§ **Task item**
Show all lines below holding the string "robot".

--- Dataset excerpts Enclosed Below ---

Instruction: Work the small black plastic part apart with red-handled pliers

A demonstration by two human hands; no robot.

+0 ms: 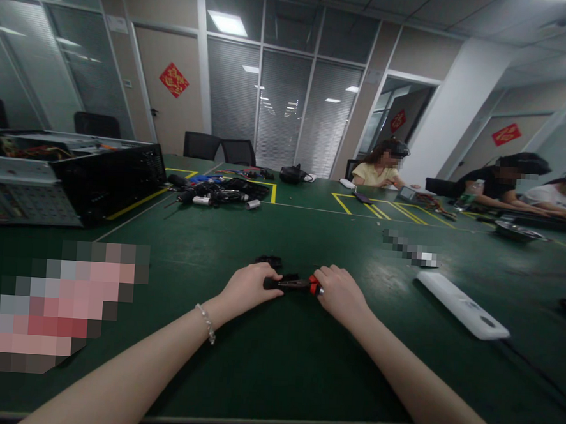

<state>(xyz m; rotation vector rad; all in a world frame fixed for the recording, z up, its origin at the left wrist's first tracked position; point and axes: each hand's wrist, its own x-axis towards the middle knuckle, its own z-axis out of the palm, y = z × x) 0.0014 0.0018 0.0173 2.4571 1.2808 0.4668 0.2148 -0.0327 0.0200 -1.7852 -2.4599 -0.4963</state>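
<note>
While a black piece is gripped by the left hand, red-handled pliers are clasped by the right hand, with a white corded bar farther right.

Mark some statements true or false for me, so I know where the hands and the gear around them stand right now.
1. The left hand holds a black piece. True.
2. The right hand is open and holds nothing. False: it is closed on a red-handled tool.
3. The bracelet is on the right wrist. False: it is on the left wrist.
4. A white bar with a dark cable lies to the right of both hands. True.
5. The open computer case stands at the left of the table. True.
6. The tabletop is white. False: it is green.
</note>
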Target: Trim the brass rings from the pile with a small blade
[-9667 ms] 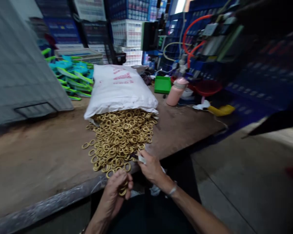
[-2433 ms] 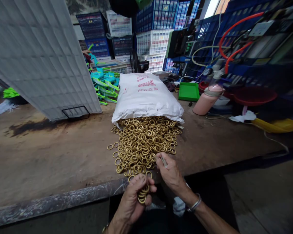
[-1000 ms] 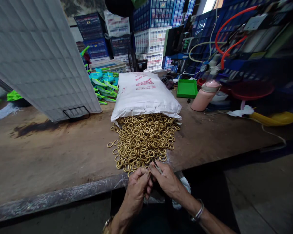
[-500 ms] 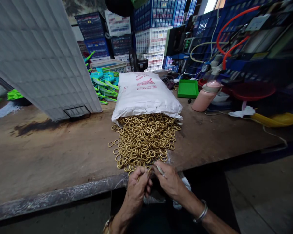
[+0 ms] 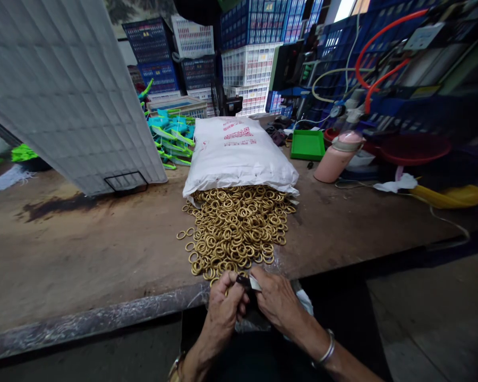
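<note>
My left hand [image 5: 223, 303] is closed at the table's front edge, thumb pressed against the fingers, with a bit of a gold ring [image 5: 227, 291] showing between them. My right hand [image 5: 278, 298] is closed around a small knife-like tool [image 5: 255, 283], pale at the grip and dark at the flat end. That dark end reaches the left thumb and fingertips; exactly what it touches is hidden. Just beyond both hands lies a heap of gold rings [image 5: 239, 228], spilling from the mouth of a white sack [image 5: 239, 154] with red print.
A tall pale ribbed panel [image 5: 71, 95] stands at left. Green and turquoise plastic pieces [image 5: 171, 135] lie beside the sack. To the right are a green tray [image 5: 307, 144], a pink bottle [image 5: 336, 159] and a yellow scoop-like tray [image 5: 450, 196]. Stacked crates [image 5: 250, 63] fill the back.
My right hand has turned and shifted slightly down, and the tool's dark end now lies across at the left fingertips. The left hand stays nearly in place.
</note>
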`<action>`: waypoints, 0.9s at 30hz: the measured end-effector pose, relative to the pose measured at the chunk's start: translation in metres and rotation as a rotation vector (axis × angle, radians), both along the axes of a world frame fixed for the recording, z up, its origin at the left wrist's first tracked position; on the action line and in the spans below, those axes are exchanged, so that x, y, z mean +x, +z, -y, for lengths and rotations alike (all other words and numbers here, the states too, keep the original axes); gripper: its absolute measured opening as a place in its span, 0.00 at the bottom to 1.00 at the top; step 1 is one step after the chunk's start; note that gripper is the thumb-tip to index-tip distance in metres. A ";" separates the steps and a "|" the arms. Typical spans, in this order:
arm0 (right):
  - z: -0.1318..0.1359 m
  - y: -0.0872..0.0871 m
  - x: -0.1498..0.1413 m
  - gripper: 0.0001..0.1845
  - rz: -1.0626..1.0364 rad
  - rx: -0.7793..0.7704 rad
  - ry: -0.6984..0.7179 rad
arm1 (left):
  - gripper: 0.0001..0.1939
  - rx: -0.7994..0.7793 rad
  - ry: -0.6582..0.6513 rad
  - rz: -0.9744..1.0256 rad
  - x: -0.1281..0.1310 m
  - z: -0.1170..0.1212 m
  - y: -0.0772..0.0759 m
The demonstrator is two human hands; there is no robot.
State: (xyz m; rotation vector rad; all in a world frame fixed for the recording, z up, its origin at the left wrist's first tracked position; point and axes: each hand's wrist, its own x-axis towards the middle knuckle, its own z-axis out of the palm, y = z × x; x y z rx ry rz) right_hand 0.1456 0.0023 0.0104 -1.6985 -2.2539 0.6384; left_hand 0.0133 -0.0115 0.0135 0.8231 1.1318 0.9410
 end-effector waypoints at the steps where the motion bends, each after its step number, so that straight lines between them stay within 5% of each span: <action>1: -0.001 -0.001 0.001 0.12 0.027 -0.006 -0.007 | 0.17 0.000 -0.007 -0.001 0.000 0.001 0.002; 7: -0.010 -0.007 0.020 0.10 0.192 -0.012 -0.133 | 0.15 -0.017 -0.230 0.013 -0.002 0.016 0.021; 11: -0.008 -0.011 0.023 0.09 0.126 0.022 -0.115 | 0.13 -0.168 -0.372 0.033 -0.001 0.020 0.005; 18: 0.002 -0.011 0.006 0.07 -0.021 0.029 -0.023 | 0.11 -0.484 -0.269 0.198 0.000 0.021 -0.052; 27: -0.001 -0.013 -0.011 0.10 0.133 0.009 -0.119 | 0.10 -0.445 -0.023 0.332 0.013 0.014 -0.079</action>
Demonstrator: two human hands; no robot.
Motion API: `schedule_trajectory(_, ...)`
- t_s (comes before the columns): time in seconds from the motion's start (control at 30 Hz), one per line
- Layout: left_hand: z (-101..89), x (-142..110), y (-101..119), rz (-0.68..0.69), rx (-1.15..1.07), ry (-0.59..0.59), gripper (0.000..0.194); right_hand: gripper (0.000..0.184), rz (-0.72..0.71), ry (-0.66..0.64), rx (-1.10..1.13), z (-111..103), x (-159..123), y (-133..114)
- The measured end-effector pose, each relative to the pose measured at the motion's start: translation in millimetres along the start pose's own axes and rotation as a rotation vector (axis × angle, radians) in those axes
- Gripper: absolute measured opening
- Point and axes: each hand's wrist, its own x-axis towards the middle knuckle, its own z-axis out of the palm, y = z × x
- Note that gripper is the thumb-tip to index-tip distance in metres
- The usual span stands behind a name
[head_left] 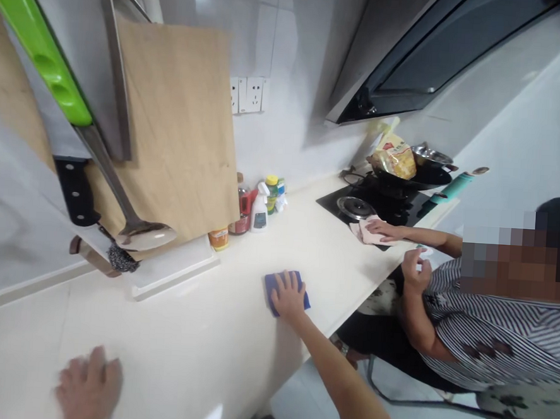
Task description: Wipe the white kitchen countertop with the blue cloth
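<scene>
We press our right hand (288,293) flat, fingers spread, on a folded blue cleaning cloth (275,285) that lies on the pale cream counter (196,331), near its front edge. The fingers lie apart on the cloth and do not clamp it. Our left hand (89,387) rests palm down on the bare counter, well apart from the cloth. It is blurred, but the fingers appear loosely apart and nothing shows in its grip.

We judge the wiping to be under way. The counter around the cloth shows no visible stains or crumbs, though glare prevents us from telling which sections are already wiped. The stretch between the two hands and the strip along the wall appear to remain.

Against the wall stands a large light wooden cutting board (180,134), with a steel ladle (141,229) and a black-handled knife (75,190) hanging in front. A white spray bottle (259,211) stands among small jars beside it.

At the black gas hob (379,206), another person's hand (383,228) presses a pink rag (366,232) near the burner. A dark wok (419,174) sits behind it.
</scene>
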Motion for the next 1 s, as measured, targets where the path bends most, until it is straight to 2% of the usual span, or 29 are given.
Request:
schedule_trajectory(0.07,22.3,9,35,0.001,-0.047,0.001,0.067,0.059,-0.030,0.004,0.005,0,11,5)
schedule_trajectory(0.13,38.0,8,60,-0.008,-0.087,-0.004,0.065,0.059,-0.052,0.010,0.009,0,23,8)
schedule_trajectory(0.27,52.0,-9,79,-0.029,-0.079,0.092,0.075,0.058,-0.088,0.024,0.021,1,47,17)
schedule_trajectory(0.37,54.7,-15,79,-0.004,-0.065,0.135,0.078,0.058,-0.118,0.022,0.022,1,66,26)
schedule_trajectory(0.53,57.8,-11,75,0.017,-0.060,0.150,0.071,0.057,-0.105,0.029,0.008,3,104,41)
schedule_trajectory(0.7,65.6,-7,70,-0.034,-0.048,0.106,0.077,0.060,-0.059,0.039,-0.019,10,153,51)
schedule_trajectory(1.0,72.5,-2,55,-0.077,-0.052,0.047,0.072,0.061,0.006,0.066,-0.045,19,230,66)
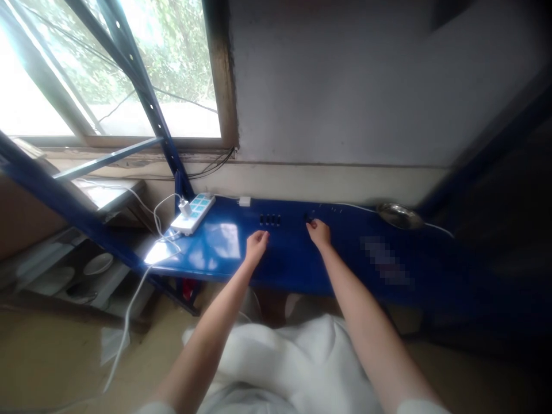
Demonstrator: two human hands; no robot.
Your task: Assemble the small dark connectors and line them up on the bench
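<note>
Both my arms reach forward over a blue table (293, 259). My left hand (257, 242) rests on the tabletop with its fingers curled in, just in front of a short row of small dark parts (270, 219). My right hand (319, 232) is closed in a pinch on a small dark part (309, 219) near the back of the table. A few more tiny dark bits (337, 210) lie scattered to the right of it.
A white power strip (192, 213) with a plugged-in charger and white cables lies at the table's left back. A metal bowl (399, 215) stands at the right back. A blue rack frame (142, 98) crosses the window on the left. A wall runs behind.
</note>
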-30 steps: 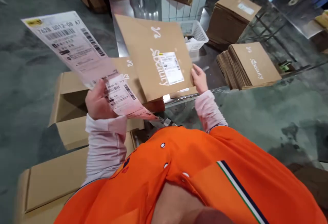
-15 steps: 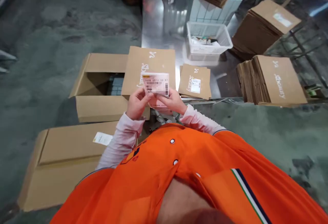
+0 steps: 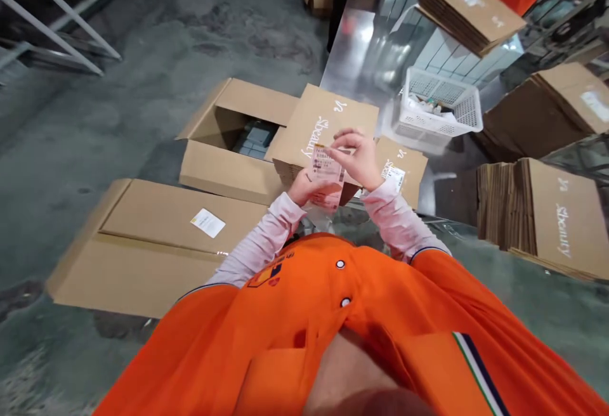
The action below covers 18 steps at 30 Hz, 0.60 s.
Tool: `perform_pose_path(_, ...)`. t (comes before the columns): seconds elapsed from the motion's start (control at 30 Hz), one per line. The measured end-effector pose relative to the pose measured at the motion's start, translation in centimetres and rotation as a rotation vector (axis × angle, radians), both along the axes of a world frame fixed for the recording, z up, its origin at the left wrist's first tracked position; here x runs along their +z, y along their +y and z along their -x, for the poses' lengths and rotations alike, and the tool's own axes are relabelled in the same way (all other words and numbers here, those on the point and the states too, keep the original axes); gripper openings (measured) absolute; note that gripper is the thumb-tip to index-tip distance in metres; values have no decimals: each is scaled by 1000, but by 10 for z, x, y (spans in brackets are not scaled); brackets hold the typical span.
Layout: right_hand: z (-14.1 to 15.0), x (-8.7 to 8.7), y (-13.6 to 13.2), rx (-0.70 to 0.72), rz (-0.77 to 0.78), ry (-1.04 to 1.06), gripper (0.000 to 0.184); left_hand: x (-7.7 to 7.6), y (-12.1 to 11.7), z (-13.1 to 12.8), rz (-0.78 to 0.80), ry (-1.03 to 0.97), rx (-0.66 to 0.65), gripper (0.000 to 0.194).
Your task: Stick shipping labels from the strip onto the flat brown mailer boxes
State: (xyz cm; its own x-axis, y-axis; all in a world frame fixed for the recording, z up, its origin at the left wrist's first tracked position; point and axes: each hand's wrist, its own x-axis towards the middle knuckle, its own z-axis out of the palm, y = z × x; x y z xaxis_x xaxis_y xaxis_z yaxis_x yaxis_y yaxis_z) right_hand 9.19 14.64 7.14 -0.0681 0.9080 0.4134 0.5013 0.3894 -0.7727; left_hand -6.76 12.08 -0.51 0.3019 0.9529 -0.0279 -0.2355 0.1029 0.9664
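A printed shipping label with a barcode [image 3: 329,174], pinkish and part of what looks like a thin wad, is held over the edge of a brown carton stack. My left hand [image 3: 303,186] grips its lower left side, thumb across the front. With fingertips pinched together, my right hand [image 3: 360,159] is at the label's upper edge. Beneath my hands lie flat cartons marked "sbeauty" [image 3: 320,111]. Smaller flat cartons [image 3: 413,165] with a white label lie just right of my right wrist.
An open carton [image 3: 228,172] holding grey-blue boxes stands at left. Nearer me is a closed carton [image 3: 157,276] with a white label. A white basket [image 3: 445,127] sits on the metal table [image 3: 354,39]. More carton stacks [image 3: 571,213] stand at right. Part of another person shows at the top.
My right hand has moved from the label's lower right up to its upper edge. My left hand keeps hold of the label, now more upright. The view has swung left.
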Motion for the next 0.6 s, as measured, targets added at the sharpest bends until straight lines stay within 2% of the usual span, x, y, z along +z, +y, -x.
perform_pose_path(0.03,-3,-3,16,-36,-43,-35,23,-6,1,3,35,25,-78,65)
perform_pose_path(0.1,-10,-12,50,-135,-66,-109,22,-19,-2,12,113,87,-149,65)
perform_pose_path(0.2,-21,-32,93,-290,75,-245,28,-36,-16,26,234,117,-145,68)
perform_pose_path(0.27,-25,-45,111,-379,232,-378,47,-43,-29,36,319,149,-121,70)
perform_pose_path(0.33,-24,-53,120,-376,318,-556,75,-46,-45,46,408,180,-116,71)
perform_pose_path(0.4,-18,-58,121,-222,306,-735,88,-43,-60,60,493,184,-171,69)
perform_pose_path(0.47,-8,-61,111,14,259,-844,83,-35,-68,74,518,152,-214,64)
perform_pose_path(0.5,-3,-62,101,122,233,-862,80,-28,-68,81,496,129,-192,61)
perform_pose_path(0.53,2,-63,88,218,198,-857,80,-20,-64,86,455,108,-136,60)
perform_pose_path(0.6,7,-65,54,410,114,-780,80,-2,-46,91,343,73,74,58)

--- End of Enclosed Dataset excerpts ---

§ **Exercise output**
A demonstration by two human hands; no robot.
The demonstrator is two human hands; there is no robot.
Demonstrator: two human hands; no robot.
Demonstrator: two human hands; no robot.

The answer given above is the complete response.